It’s as if AfriForum wanted to tell its supporters: see how barbaric blacks are.
This is equally reckless.
How do we save a nation with such opportunists?
Many whites don’t want to hear this, but there’s no use sweetening this pill: white racist attitudes are not only morally wrong, they’re threatening our stability.
Sure, bad governance, weak management of the economy and corruption are also threats, but it’s simply stupid and dishonest to say these are the reasons for racism, or that these issues are more important than racism and we should just get on with it.
Racism must be fought hard and culprits criminalised.
But there can be no denying that our battle against racism is being seriously undermined by parties using it for party political gain.
The ANC leadership is using its Youth League and some of its apparatchiks, like parliamentary spokesperson Maloto Mothapo, to do its dirty work.
The Youth League’s latest lunacy is that “white supremacists” are behind the student protests to prove that blacks can’t govern.
Another example is the violent removal of the Zuma Must Fall Banner from a Cape Town building and the charge by local ANC leaders that the banner was a white declaration of war on blacks.
Now the DA-MP who had her picture taken next to a cutout of former Transvaal Republic president Paul Kruger (he died 115 years ago) is, according to Mothapo, a nasty racist and apologist for apartheid and her party a “sanctuary of hard-core racists”.
At some point in his political education Mothapo must have read some Goebbels, the Nazis’s chief propagandist. “Kruger was a ruthless and bloodthirsty colonial era racist ruler who presided over the mass killings, torture, harassment, and cruel destruction of Black communities”, he says. “Kruger was a killing machine that carried out brutal attacks on various African tribes and condemned Black people to death in the Anglo Boer wars, whose purpose was to preserve the racial subjugation, slavery and colonial looting of resources.”
Really, Moloto? Have you ever wondered why it was called the Anglo Boer war? Not an inkling in your mind that this was the British Empire waging war on the tiny, impoverished Boer republic because of the discovery of gold? Yes, black South Africans did get caught up in it and suffered greatly, but they weren’t the reason for the war.
There’s more: “He buried alive Black people that he suspected of spying or fighting on the side of the British and cut women's breasts while they were still alive. He was a heartless monster.” Now I can’t personally testify that this never happened because I wasn’t there, but I must have read pretty much the vast majority of publications on his life and on the Boer War and never came across this. More Goebbels, if you ask me.
My interactions with Mothapo tell me that he’s quite a sharp guy. Could it be possible that he’s so badly informed about history, or was this just a dirty propaganda trick?
The problem is that many others, including some I always thought were vaguely progressive, swallowed Mothapo’s nonsense and now classify Kruger as a Eugene TerreBlanche type figure.
Someone should try and explain to these people that South Africa went through a process of state and nation building during the 19th century and that, like happened in the rest of the world, it often involved violence and the subjugation of other groups.
I’m referring to Shaka who established the Zulu as a group, Mzilikazi the Ndebele, Sekwati the Pedi, Sobhuza the Swazi, Moshoeshoe the Sotho and so on.
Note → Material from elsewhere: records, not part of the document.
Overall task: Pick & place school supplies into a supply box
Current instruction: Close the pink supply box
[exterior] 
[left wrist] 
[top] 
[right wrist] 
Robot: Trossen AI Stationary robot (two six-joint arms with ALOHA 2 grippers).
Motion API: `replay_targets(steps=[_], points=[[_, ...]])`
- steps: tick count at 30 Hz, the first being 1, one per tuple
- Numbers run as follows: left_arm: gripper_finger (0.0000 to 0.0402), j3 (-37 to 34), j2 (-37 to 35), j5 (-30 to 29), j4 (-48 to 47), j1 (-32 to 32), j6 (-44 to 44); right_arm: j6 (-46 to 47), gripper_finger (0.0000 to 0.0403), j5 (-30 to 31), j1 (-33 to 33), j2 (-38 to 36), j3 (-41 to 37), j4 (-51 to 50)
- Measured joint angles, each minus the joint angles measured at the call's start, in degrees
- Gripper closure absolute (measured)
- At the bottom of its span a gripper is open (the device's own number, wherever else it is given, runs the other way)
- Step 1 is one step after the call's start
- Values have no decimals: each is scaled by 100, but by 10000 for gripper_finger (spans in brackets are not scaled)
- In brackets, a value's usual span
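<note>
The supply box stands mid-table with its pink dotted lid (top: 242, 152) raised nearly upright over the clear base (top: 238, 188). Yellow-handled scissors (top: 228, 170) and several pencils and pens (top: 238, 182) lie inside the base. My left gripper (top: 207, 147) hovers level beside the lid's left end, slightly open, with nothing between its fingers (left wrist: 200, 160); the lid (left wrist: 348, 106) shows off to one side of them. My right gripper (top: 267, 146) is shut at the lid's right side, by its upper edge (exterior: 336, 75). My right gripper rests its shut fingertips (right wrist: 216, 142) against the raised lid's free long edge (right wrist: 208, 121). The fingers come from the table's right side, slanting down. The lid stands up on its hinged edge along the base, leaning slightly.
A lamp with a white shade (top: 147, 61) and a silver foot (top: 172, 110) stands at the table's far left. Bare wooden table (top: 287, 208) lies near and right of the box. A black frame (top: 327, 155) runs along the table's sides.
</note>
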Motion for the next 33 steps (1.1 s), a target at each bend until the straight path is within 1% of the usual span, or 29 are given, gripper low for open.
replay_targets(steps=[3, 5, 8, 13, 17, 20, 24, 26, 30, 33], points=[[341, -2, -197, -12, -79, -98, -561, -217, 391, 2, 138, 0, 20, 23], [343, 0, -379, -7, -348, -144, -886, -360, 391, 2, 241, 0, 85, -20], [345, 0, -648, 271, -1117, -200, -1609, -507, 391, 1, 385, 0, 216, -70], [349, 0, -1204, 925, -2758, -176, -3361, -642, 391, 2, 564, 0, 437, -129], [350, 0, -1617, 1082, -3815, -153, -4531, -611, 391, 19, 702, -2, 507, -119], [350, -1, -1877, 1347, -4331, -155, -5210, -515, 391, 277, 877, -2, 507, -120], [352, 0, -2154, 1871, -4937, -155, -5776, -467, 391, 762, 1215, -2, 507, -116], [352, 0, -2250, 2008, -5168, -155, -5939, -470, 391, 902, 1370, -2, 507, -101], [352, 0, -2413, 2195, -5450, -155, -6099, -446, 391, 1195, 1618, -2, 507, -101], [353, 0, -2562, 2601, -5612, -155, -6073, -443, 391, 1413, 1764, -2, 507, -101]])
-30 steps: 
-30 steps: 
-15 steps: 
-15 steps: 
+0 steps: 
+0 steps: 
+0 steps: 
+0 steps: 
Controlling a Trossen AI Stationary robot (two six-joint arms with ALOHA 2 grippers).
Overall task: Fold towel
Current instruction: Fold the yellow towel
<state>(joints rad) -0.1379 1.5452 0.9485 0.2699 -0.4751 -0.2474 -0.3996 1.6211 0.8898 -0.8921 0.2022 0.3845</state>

I have personally written a lot about, and hero-worshipped, Mantatisi of the Tlokwa, mother of Sekonyela – the navy has named one of its submarines after her. What made her famous was that she succeeded in leading her clan away from attackers, the first being Mapangazitha’s Hlubi, who were in turn fleeing from Matiwane’s Ngwane, and that she succeeded in killing many of her opponents.
Paul Kruger, tribal leader of the Boers (Afrikaners outside the Cape) should be seen as part of these processes.
Sure, the case of Kruger and the Boers of the Transvaal and Free State is a little different in that they had distant European ancestors, but they did regard themselves as from this soil. Unless, of course, one chooses to see them (and their descendants) as unwelcome immigrants who didn’t belong anywhere in Africa. (Perhaps this is the real issue…)
The much-admired Founding Fathers of the United States George Washington, Thomas Jefferson and Benjamin Franklin were all slave owners who had cruelly robbed the Native Americans of their land.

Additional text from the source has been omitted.